• [How to complete this task]: Include in the reply only the lines from the start of the data below through the line containing "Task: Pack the", reproduced exactly and with no pictures.
(Beginning of Information supplied)
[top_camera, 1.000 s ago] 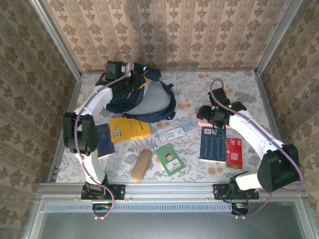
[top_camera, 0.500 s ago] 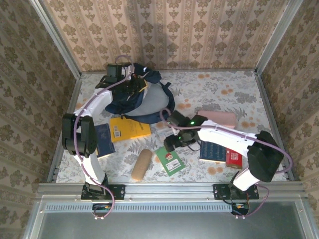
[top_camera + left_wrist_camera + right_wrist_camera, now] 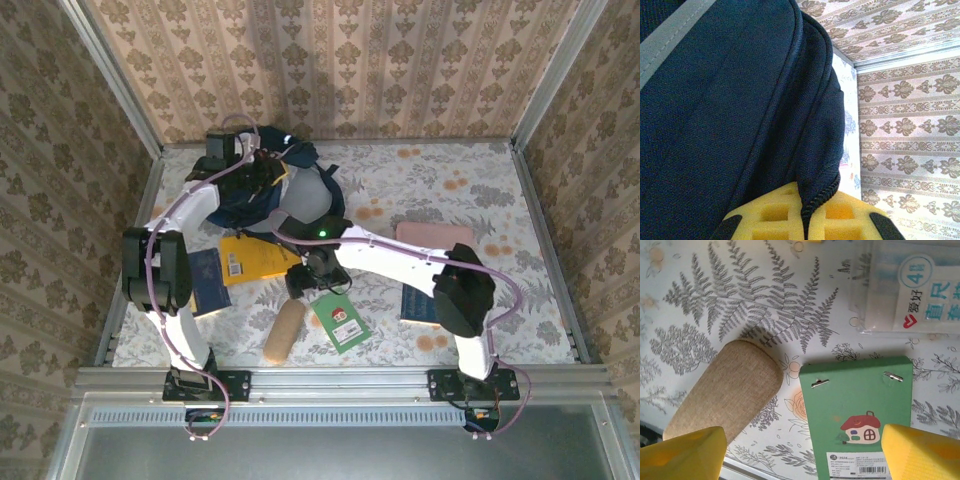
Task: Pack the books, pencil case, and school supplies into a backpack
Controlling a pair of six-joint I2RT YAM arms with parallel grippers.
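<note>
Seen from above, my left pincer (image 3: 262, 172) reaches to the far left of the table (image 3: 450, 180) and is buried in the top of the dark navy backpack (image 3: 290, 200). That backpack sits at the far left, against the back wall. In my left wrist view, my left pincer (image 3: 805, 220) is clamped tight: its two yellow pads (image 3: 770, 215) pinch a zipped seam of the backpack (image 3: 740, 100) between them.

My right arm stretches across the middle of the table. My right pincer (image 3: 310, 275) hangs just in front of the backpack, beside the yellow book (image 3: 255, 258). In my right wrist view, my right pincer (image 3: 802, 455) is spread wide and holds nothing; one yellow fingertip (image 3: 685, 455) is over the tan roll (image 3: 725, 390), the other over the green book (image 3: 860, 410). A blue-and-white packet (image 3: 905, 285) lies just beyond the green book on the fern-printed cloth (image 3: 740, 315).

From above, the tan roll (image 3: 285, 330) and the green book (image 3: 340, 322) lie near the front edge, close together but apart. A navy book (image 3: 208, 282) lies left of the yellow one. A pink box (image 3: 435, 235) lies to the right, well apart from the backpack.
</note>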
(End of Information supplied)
• [Result]:
[top_camera, 1.000 s ago] 
[top_camera, 0.500 s ago] 
[top_camera + left_wrist_camera + right_wrist_camera, now] 
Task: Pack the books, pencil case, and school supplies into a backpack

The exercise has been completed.